Identifying and prioritizing concerns associated with prosthetic devices for use in a benefit-risk assessment: a mixed-methods approach

Ellen M. Janssen, Heather L. Benz, Jui Hua Tsai, John F.P. Bridges

Research output: Contribution to journalArticlepeer-review

Abstract

Objective: We identified and prioritized concerns reported by stakeholders associated with novel upper-limb prostheses. Methods: An evidence review and key-informant engagement, identified 62 concerns with upper-limb prostheses with implantable components. We selected 16 concerns for inclusion in a best-worst scaling (BWS) prioritization survey. Focus groups and BWS were used to engage stakeholders at a public meeting on prostheses. In 16 BWS choice tasks, attendees selected the most and least influential concern when choosing an upper-limb prosthesis. Aggregate data were analyzed using choice frequencies and conditional logit analysis. Latent class analysis examined heterogeneity in priorities. Estimates were adjusted to importance ratios which indicate how influential each concern is in the decision making process. Results: Forty-seven (47) stakeholders from diverse backgrounds completed the BWS survey (response rate 51%).
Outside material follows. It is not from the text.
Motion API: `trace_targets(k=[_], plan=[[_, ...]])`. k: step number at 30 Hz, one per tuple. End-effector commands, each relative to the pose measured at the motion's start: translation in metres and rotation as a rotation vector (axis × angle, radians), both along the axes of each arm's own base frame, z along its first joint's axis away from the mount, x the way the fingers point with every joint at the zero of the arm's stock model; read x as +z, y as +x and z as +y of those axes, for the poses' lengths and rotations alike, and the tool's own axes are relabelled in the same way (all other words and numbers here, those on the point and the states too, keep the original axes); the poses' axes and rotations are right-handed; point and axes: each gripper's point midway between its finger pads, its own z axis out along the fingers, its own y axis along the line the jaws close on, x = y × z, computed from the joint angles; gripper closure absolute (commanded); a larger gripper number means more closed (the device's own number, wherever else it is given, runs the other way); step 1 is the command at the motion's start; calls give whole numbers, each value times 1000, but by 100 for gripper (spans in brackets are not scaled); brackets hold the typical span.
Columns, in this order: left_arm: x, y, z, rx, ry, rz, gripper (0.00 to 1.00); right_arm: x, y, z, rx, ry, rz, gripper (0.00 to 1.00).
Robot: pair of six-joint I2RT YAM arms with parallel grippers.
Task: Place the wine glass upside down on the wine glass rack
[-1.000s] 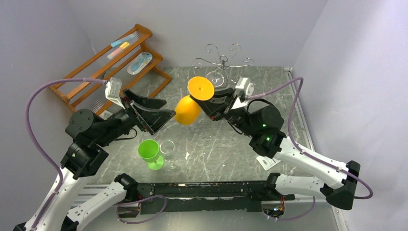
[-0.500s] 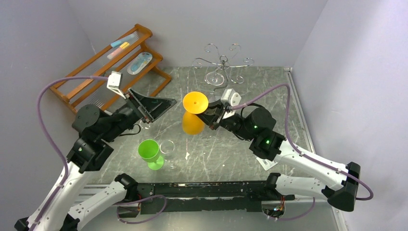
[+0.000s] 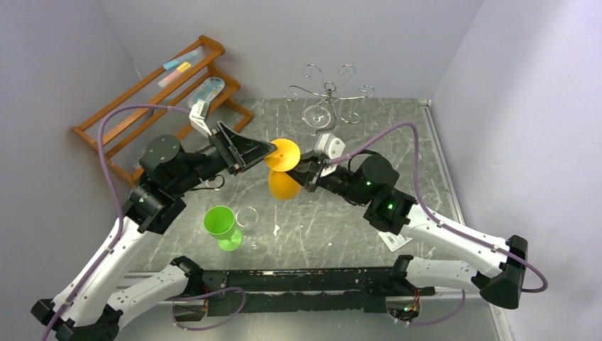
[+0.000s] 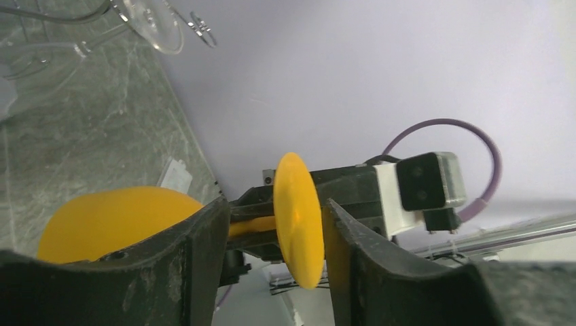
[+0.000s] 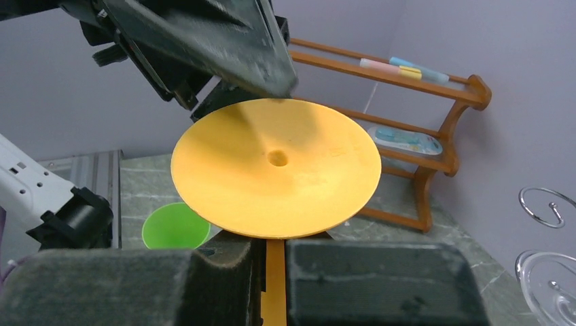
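An orange wine glass (image 3: 285, 170) hangs upside down above the table, foot disc on top. My right gripper (image 3: 307, 172) is shut on its stem (image 5: 274, 285), just under the foot (image 5: 275, 166). My left gripper (image 3: 268, 150) is open, its two fingers (image 4: 204, 272) standing either side of the foot disc (image 4: 299, 217); a gap shows on the bowl side. The bowl (image 4: 115, 217) hangs below. The silver wire wine glass rack (image 3: 328, 96) stands at the back of the table, beyond both grippers. One of its loops (image 5: 543, 207) shows in the right wrist view.
A green wine glass (image 3: 222, 226) and a clear glass (image 3: 248, 224) stand near the table's front left. An orange-brown wooden shelf (image 3: 163, 92) leans at the back left. A clear glass foot (image 4: 163, 24) shows by the rack. A paper tag (image 3: 394, 240) lies on the right.
My left arm has swung right and brought its open fingers around the glass's foot. My right gripper has shifted the upside-down glass slightly left and lower.
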Motion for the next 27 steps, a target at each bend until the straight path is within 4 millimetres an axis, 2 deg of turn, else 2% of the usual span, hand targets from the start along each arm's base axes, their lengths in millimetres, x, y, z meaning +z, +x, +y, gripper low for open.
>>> trace_targets(k=[1, 7, 10, 13, 18, 19, 23, 27], plan=[[-10, -6, -6, -56, 56, 35, 47, 0, 2, 4, -3, -22, -19, 100], [-19, -5, -9, -69, 81, 55, 75, -7, 4, 7, 1, -37, -11, 100], [-20, -5, -10, -73, 79, 52, 93, -9, 2, 9, 11, -36, 6, 100], [-17, -3, -9, -60, 70, 38, 95, -12, 2, 8, 9, -29, 34, 98], [-4, 8, -3, 13, 54, 8, 95, -15, 2, -4, -27, -9, 89, 55], [0, 11, -2, 29, 51, 1, 95, -13, 0, -8, -32, -4, 95, 51], [10, 28, 4, 106, 91, -15, 95, -16, -7, -24, -44, -7, 110, 45], [14, 52, 11, 194, 123, -24, 95, -15, -16, -42, -56, 21, 125, 44]])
On aggregate, the most influential concern was reliability of the device (importance ratio: 13%), and least influential was the concern of an outdated device (importance ratio: 1%). Latent class analysis identified two classes with approximately 50% of participants each. The first class was most influenced by effectiveness of the device. The second class was most influenced by minimizing risks. Conclusion: In this pilot, we identified heterogeneity in how participants prioritize concerns for upper-limb prostheses.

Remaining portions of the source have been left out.